Search - stop words - array/database/text file?

Lo all,

Ok - I'm adding site search functionality to a database driven website.

I have a list of 390 stop/ignore words, having looked at ASPFAQ already I
see that the example uses an array, what I was wondering was whether this
would still be the best practice for this quantity of stop words?

There is a larger over head in me defining the array initially as I will
have to hard code them all in, alternatively I thought I could import them
into a SQL Server table from the excel file they are currently in and then
query that, but I believe the ASPFAQ article gave a good reason for not
doing that, my last thought was to read them in from a text file...
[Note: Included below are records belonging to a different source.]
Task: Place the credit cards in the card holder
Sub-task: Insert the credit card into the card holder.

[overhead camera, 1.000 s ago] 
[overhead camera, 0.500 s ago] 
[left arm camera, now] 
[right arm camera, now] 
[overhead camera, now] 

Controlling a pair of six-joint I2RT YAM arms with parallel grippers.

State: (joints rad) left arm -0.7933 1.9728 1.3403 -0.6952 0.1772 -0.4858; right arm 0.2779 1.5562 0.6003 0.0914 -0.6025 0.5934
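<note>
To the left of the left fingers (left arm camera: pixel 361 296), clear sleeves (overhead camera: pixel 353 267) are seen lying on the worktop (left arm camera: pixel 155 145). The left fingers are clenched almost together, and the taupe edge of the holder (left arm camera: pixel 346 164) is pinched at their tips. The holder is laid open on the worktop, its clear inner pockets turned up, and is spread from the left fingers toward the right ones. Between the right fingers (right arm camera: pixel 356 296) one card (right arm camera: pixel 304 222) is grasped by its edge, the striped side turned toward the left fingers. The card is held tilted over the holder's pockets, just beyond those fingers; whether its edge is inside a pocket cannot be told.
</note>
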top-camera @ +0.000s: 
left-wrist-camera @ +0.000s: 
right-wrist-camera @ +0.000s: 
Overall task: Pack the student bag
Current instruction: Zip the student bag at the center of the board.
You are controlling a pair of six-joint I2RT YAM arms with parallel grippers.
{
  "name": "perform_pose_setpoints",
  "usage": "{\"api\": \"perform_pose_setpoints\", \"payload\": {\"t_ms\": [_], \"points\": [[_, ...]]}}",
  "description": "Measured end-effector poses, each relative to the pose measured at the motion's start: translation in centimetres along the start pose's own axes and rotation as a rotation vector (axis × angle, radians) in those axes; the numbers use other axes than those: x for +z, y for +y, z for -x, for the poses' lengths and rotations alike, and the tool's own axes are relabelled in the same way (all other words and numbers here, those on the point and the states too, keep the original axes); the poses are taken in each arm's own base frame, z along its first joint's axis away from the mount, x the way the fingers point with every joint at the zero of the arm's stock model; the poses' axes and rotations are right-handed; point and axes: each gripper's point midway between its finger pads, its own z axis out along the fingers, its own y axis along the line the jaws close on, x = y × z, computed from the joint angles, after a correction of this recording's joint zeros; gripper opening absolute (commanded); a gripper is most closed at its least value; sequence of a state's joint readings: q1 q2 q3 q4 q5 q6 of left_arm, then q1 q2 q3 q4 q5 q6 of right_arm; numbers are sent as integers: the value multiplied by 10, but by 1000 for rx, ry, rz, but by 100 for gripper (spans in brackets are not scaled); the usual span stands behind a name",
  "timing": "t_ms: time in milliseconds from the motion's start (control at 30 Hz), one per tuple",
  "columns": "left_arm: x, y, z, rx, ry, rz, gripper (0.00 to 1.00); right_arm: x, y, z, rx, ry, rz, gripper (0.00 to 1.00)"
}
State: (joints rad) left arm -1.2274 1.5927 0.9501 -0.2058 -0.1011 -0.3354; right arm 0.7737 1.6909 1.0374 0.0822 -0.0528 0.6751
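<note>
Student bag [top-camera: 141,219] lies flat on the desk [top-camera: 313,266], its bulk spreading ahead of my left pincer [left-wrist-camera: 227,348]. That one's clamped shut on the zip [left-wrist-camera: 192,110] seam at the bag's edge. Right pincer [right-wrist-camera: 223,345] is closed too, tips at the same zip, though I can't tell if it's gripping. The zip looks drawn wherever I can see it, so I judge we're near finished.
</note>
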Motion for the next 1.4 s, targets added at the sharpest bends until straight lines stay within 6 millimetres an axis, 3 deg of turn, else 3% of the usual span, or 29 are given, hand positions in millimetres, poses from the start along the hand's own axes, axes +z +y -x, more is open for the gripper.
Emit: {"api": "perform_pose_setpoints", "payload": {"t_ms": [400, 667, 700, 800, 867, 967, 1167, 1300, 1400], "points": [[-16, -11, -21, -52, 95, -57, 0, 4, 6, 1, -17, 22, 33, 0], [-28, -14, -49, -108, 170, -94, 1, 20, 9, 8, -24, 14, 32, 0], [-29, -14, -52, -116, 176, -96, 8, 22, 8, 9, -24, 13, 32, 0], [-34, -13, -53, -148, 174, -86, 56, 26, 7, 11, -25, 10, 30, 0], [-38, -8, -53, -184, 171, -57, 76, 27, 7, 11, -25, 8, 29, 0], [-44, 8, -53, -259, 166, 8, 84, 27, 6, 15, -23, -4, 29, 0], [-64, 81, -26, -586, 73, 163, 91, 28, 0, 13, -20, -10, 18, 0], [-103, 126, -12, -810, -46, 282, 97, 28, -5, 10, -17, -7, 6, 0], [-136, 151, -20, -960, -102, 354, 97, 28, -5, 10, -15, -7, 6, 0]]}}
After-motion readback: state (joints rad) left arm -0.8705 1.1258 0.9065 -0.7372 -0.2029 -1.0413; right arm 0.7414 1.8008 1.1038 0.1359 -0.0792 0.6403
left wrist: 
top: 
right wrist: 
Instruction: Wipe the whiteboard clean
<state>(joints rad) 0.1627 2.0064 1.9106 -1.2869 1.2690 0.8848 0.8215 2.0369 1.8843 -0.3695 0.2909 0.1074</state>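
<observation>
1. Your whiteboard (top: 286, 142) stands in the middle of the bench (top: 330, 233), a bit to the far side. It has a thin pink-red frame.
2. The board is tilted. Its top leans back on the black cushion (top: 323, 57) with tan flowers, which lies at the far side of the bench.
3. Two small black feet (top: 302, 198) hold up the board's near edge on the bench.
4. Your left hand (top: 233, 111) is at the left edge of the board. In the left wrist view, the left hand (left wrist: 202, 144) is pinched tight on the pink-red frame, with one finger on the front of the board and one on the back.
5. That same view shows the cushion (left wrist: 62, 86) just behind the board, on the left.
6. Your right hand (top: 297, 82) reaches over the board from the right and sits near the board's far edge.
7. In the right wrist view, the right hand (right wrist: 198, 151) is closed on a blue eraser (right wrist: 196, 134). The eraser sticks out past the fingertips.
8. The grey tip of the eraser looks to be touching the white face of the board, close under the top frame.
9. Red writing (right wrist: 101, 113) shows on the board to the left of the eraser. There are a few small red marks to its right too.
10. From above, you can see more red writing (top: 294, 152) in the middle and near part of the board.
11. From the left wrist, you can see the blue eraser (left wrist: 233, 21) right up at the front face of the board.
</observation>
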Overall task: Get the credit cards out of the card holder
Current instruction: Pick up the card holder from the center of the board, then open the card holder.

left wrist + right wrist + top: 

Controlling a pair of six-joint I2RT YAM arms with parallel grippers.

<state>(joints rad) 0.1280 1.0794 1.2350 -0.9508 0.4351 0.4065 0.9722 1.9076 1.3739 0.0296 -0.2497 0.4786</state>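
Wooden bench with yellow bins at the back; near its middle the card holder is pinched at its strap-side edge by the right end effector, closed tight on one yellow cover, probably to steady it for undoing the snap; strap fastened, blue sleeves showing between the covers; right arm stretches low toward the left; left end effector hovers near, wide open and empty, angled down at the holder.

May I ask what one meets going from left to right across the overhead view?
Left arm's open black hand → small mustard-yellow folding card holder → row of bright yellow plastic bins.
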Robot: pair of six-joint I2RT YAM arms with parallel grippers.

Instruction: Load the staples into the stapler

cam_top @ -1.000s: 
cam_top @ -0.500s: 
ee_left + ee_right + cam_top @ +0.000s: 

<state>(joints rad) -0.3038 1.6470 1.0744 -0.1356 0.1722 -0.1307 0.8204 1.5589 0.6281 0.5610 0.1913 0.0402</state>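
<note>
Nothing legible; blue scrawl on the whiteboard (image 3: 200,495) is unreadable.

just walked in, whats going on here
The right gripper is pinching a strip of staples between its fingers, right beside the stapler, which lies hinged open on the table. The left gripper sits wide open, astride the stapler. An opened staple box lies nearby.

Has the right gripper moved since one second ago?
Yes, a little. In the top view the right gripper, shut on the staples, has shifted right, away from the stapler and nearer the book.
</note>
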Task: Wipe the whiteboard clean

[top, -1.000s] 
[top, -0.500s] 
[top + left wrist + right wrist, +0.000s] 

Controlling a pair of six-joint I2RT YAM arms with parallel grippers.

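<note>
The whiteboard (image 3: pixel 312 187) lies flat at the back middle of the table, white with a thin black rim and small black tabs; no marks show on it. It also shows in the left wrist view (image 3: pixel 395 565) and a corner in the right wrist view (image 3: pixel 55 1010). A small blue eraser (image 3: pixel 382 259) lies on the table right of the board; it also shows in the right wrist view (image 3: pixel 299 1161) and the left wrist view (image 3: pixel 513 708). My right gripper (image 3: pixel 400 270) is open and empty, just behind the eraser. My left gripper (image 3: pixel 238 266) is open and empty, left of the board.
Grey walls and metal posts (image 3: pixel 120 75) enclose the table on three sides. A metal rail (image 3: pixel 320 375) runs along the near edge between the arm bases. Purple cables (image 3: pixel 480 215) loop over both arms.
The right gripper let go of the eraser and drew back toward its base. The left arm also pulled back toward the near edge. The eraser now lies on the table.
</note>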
Anyone got any thoughts? Would an array be equally as efficient for 390 stop
words as it is for 10-20? Is it better to hard code them rather than grab
them from a database?

Any help / advice would be appreciated.

Regards

Rob
Jul 19 '05 #1
8 2395
Rob Meade wrote:
Lo all,

Ok - I'm adding site search functionality to a database driven
website.

I have a list of 390 stop/ignore words, having looked at ASPFAQ
already I see that the example uses an array, what I was wondering
was whether this would still be the best practice for this quantity
of stop words?

There is a larger over head in me defining the array initially as I
will have to hard code them all in, alternatively I thought I could
import them into a SQL Server table from the excel file they are
currently in and then query that, but I believe the ASPFAQ article
gave a good reason for not doing that, my last thought was to read
them in from a text file...

Anyone got any thoughts? Would an array be equally as efficient for
390 stop words as it is for 10-20? Is it better to hard code them
rather than grab them from a database?

Any help / advice would be appreciated.

Regards

Rob


If the list will be static, I would store it in an Application variable,
making the decision as to whether to store it in a database or a textfile
superfluous. If the list has no relationship to any of your database data,
then a text file on your web server seems to be indicated.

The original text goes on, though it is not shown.